It is important to work though feelings. Things you can do include:
- Express your feelings. It is perfectly OK to cry. Tears are one way that help you let go of emotion.
- Accept your feelings. Know there is no ‘right’ way to feel. Some carers may even have thoughts they feel are unacceptable, such as anger toward the person with dementia. You are not alone, these thoughts are quite common.
- Talk about your feelings. You might talk to someone you know and trust, or you can talk to a professional counsellor. Professional counselling is strictly confidential, and you can speak openly about your feelings. Talking about how you feel with another person can put thoughts and feelings into perspective and sharing will help ease the intensity of feelings. Counselling is offered by private services (you need to pay for these) or can be arranged through Dementia Australia.

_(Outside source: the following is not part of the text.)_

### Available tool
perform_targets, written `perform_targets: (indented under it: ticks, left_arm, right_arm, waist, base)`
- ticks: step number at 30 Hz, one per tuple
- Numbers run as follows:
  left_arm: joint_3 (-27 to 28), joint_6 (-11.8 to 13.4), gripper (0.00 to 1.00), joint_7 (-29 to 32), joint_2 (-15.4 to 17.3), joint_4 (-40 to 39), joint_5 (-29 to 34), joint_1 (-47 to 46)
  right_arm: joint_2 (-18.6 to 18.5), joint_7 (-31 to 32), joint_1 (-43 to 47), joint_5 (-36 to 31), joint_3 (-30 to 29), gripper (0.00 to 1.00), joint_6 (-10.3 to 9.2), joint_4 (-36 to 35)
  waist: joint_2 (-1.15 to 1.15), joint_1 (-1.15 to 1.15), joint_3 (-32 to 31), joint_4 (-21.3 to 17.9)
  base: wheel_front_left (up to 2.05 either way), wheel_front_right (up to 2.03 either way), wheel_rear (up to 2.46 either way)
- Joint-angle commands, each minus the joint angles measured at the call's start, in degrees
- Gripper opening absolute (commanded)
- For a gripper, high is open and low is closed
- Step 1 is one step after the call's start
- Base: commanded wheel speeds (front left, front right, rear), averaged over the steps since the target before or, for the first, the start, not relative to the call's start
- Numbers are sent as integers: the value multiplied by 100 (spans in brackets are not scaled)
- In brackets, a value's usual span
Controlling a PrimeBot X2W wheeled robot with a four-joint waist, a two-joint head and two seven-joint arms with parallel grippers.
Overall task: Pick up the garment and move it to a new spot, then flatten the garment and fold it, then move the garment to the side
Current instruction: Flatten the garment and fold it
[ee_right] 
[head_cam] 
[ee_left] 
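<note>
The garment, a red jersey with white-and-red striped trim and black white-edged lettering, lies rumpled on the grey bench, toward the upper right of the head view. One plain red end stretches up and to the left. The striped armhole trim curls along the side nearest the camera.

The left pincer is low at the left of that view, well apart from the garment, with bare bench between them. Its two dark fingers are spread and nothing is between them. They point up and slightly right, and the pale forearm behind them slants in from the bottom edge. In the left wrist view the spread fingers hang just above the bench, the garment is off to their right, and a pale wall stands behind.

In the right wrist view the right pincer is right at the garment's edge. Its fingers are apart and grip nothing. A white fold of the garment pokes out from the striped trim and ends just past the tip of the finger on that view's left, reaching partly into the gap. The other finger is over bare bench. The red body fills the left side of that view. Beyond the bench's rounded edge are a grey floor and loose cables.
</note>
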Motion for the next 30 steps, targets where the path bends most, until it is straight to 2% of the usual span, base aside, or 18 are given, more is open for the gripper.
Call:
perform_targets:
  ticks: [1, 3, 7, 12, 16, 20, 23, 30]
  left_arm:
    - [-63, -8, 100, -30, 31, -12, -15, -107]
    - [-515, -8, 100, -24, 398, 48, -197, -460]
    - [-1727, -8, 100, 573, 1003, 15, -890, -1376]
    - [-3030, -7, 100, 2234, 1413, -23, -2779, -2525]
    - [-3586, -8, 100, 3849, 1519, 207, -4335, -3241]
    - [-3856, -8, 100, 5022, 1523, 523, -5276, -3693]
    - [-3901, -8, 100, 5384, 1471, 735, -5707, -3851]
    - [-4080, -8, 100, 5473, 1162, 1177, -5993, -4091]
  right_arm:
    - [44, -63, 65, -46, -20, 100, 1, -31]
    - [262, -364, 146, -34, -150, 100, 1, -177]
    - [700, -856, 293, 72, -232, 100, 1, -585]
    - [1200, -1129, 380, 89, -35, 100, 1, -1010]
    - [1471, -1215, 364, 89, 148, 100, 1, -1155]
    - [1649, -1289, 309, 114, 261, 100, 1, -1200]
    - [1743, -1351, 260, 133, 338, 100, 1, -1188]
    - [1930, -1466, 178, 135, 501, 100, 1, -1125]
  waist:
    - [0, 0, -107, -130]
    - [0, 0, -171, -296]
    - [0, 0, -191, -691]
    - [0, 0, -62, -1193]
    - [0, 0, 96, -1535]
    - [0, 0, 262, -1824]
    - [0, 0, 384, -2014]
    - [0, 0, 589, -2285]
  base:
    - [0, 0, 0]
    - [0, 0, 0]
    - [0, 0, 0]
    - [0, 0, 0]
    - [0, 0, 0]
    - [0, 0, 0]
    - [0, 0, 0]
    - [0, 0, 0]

- Write about your feelings. Some people prefer to work through worries and feelings by writing about them. You can try writing a journal. It can be helpful to write letters – that you will never send to particular people, including your future self – as a way of releasing anger, frustration, guilt, distress and so on. Getting thoughts and feelings out of your head and down on paper can help you understand them more clearly and feel more in control.
Things you can do to work through your feelings
- Talk to family and/or friends about your feelings.
- Write down your feelings about having dementia in a journal or a notepad. If you don’t know where to start, write a letter to your future self, or someone you love.
- Telephone the Dementia Australia counsellors on 1800 100 500. Ask about post-diagnostic counselling or an education and support group.
- See a grief and loss counsellor or ask your GP if you can get subsidised counselling through a mental health plan.